【速報】DeFimans、RWAパーペチュアルDEX「Ostium」と提携し日本市場へ本格参入

DeFimansは本日、分散型RWA(現実世界資産)パーペチュアルDEX「Ostium」との戦略的パートナーシップを締結し、日本市場への本格進出を発表した。同社はRWA領域およびオンチェーンデリバティブ市場における国際的動向と市場構造に関する専門知見を提供し、日本市場における制度的枠組みと受容可能性に関する分析インサイトを金融庁(FSA)を含む関係当局へ提案する。この提携は、日本におけるトークン化資産と分散型金融派生商品市場の規制整備と市場形成を加速させる可能性がある。
OstiumにおけるRWAパーペチュアル取引の仕組み
Ostiumは、金(ゴールド)、原油、銀(シルバー)、為替(FX)、グローバル株価指数といった現実資産の価格データをオンチェーン上に取り込み、それらを原資産とするパーペチュアル(無期限先物)取引を提供する分散型取引所(DEX)である。ユーザーは実物資産を保有することなく、価格変動に連動した損益を取引できる仕組みで、差金決済取引(CFD)に近い構造を持つ。

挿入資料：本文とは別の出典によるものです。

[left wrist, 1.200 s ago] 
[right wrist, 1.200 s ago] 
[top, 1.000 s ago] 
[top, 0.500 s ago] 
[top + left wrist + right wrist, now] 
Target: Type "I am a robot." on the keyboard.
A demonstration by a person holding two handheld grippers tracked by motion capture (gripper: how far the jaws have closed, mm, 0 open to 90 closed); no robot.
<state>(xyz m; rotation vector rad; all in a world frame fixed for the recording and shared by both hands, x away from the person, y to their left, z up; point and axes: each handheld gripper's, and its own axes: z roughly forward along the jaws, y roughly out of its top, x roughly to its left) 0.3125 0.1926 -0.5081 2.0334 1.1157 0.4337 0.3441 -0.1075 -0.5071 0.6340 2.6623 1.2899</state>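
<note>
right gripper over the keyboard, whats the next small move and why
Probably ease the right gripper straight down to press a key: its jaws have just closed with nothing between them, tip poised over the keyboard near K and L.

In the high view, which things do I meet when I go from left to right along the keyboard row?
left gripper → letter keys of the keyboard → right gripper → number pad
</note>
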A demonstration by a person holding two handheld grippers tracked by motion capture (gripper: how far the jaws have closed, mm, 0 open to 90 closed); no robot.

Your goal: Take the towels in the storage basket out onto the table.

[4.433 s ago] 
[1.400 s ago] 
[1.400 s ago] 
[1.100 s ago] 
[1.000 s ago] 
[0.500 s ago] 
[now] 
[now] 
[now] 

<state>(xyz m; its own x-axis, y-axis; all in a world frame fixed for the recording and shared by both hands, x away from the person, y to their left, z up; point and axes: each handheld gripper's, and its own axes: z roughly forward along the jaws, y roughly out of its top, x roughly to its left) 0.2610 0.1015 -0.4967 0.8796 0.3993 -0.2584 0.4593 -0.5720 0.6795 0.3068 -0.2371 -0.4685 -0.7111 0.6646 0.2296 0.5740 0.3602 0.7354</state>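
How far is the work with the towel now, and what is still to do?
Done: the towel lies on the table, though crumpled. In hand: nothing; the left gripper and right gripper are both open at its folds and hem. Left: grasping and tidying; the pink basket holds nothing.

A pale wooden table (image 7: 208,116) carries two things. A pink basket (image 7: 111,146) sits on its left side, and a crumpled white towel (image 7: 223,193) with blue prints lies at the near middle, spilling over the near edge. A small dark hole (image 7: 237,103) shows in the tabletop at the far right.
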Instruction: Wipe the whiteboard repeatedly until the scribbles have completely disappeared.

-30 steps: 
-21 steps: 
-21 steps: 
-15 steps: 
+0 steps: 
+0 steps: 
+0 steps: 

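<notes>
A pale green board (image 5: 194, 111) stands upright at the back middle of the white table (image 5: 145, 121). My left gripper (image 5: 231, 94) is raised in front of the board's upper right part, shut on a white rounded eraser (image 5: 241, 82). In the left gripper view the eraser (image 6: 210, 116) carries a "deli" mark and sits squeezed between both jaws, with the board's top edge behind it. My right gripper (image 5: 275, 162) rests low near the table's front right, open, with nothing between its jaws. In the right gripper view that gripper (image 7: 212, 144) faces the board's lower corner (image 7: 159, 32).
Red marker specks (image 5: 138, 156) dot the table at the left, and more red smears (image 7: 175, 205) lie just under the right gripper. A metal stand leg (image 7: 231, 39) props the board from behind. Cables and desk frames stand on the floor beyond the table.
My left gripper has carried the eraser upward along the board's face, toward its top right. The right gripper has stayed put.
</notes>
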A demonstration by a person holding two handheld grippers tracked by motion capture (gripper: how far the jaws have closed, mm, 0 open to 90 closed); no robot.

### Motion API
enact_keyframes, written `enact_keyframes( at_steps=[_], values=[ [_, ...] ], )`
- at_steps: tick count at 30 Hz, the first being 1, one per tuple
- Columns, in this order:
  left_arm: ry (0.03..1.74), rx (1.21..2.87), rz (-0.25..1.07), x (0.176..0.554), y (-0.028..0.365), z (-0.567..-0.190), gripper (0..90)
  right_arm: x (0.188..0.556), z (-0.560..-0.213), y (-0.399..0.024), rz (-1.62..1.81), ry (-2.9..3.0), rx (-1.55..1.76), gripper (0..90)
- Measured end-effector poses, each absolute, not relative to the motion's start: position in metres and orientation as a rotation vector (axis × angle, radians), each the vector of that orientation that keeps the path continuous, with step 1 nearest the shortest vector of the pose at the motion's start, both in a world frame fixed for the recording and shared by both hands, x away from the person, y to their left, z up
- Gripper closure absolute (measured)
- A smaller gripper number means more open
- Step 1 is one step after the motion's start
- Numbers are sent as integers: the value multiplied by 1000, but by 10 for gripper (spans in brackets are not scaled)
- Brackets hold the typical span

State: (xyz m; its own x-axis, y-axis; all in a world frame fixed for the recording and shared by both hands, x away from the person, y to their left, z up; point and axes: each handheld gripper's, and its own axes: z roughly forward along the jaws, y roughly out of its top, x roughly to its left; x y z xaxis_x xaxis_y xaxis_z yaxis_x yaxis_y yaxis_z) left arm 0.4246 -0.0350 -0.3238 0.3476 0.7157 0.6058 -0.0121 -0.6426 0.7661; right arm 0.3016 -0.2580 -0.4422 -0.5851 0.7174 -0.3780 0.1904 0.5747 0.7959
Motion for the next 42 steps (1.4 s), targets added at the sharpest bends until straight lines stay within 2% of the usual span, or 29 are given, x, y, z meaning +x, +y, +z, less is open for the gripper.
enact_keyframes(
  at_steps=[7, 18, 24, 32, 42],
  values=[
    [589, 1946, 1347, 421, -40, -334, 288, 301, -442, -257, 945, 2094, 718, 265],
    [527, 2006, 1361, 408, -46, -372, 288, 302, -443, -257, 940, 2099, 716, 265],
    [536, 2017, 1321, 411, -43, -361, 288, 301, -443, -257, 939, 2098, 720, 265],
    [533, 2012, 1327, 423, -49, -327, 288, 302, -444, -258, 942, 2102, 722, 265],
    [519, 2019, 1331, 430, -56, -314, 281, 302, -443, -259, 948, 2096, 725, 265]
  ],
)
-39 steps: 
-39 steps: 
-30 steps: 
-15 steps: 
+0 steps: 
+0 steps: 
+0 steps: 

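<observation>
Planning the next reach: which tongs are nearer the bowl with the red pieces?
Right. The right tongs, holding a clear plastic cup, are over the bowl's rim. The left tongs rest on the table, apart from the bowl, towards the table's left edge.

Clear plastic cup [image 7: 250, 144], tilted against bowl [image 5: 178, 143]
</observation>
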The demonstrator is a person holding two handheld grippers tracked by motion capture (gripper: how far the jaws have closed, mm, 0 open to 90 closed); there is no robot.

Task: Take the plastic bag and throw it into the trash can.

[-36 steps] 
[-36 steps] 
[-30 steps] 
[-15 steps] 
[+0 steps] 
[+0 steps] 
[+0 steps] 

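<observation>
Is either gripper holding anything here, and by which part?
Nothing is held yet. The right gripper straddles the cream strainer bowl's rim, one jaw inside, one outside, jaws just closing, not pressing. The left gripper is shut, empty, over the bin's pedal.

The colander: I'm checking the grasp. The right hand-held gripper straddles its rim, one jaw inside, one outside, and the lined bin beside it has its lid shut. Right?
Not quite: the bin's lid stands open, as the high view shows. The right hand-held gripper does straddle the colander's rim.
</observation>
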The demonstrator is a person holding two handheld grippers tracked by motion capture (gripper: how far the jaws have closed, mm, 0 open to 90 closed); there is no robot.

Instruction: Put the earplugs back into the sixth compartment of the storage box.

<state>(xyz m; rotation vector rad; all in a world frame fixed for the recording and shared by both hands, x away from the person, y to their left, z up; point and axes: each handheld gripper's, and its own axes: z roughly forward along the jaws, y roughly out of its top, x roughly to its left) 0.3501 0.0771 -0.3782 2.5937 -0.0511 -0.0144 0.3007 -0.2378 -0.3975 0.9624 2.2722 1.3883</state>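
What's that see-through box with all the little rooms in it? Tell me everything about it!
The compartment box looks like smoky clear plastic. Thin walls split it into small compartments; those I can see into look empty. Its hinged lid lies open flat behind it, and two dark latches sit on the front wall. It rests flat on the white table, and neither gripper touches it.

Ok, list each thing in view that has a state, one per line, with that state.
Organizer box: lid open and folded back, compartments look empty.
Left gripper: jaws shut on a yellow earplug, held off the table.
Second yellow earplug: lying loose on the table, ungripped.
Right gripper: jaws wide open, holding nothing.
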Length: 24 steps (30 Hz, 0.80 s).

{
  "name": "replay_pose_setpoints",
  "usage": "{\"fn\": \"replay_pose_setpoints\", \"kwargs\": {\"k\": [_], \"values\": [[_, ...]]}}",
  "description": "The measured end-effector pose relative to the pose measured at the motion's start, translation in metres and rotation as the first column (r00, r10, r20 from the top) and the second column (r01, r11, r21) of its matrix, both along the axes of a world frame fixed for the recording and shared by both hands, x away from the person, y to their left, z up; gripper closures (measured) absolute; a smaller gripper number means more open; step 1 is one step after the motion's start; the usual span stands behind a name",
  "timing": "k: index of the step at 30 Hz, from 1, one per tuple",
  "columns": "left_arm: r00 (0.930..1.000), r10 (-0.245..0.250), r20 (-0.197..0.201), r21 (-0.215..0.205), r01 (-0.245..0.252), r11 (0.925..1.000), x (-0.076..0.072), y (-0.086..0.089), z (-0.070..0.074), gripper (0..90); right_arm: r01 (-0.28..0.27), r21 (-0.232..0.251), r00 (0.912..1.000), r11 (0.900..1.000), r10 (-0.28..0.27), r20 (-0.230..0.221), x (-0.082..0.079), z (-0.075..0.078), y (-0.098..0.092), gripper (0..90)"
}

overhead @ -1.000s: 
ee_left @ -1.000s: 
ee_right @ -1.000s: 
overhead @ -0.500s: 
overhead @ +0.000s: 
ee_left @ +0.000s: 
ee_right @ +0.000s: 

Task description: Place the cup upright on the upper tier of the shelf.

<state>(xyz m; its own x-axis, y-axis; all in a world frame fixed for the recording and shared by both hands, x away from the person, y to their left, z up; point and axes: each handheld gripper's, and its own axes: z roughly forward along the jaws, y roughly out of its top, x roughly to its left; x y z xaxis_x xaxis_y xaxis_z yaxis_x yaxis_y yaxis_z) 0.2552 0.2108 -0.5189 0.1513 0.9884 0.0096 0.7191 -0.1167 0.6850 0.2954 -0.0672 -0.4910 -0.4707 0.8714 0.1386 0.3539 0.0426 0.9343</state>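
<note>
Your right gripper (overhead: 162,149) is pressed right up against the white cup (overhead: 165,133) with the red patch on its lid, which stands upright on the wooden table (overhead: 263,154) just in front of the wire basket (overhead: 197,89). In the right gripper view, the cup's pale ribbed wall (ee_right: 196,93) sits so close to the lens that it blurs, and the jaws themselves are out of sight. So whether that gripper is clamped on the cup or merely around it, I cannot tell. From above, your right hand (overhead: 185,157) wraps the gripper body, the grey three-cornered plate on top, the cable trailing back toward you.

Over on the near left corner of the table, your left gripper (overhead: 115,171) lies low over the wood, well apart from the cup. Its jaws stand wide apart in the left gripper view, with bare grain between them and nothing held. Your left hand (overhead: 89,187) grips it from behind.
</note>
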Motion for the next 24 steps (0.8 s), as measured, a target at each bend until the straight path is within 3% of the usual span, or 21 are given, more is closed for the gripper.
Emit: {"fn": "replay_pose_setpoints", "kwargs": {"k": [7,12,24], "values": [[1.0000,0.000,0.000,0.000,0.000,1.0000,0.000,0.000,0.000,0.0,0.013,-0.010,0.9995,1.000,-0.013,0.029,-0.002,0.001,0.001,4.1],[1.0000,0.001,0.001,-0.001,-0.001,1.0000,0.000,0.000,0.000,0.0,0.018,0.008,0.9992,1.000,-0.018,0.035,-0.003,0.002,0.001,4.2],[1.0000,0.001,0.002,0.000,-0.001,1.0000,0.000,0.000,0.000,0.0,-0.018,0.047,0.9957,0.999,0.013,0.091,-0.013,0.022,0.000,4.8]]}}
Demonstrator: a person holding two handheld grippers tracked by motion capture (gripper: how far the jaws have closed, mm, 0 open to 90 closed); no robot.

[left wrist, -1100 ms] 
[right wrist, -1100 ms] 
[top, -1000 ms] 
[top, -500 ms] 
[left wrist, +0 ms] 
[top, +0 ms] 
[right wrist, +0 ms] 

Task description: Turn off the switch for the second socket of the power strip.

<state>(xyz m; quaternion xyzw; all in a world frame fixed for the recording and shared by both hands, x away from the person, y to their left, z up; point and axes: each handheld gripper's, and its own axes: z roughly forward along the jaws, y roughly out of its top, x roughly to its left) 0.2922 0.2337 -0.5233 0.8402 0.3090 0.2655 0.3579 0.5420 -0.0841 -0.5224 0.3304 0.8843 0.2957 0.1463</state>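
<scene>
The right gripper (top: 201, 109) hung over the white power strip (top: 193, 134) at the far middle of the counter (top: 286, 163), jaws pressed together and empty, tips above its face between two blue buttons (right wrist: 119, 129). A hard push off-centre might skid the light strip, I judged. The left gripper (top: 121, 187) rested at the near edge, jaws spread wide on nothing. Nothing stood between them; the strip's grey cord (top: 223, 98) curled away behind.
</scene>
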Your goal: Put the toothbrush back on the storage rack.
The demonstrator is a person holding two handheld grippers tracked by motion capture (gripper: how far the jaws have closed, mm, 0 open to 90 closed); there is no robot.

スマートコントラクトによる自動執行とセルフカストディを採用しており、従来の金融機関を介さずに取引が完結する。価格はオラクルを通じてインデックス価格に連動しており、ロールオーバー手数料が固定化されているためポジション保有コストの予見性が高い点も特徴だ。
日本市場での存在感と調達背景
日本ユーザーによるOstiumの利用は、公式なマーケティング施策の実施以前から自然発生的に拡大してきた。直近30日間の累計取引高は40億ドルを超え、そのうち金(ゴールド)関連取引は約11.7億ドル、約3万件に達している。日本市場はゴールドやFXといったマクロ資産への関心が強く、その需要がオンチェーン取引の文脈でも顕在化した格好だ。Ostiumはシリーズ Aラウンドで総額2000万ドルの資金調達を実施済みで、Coinbase Venturesがリード投資家を務め、General CatalystおよびJump Cryptoも支援に加わっている。
DeFimansが担う役割とRWA×DeFiの潮流
同パートナーシップにおいてDeFimansは、RWA領域およびオンチェーンデリバティブ市場に関する国際的な動向や市場構造の分析、日本市場における制度的論点の整理・発信を担う。特定の取引行為や利用を促進するものではなく、情報の客観的な流通体制の構築を目的としている。
DeFimansの代表取締役・小野暢思氏は、日本が世界有数のFXトレーディング市場であり、コモディティ市場にも強い参加基盤を持つ点を強調した。同代表取締役・佐藤太思氏は、オラクルベースの価格連動やコスト構造の透明性が日本ユーザーの志向と親和性が高いと指摘している。
RWAとDeFiの融合は従来の金融アクセスを再定義する可能性を秘めた領域として注目されており、同パートナーシップはその日本展開における一つの動向として位置付けられる。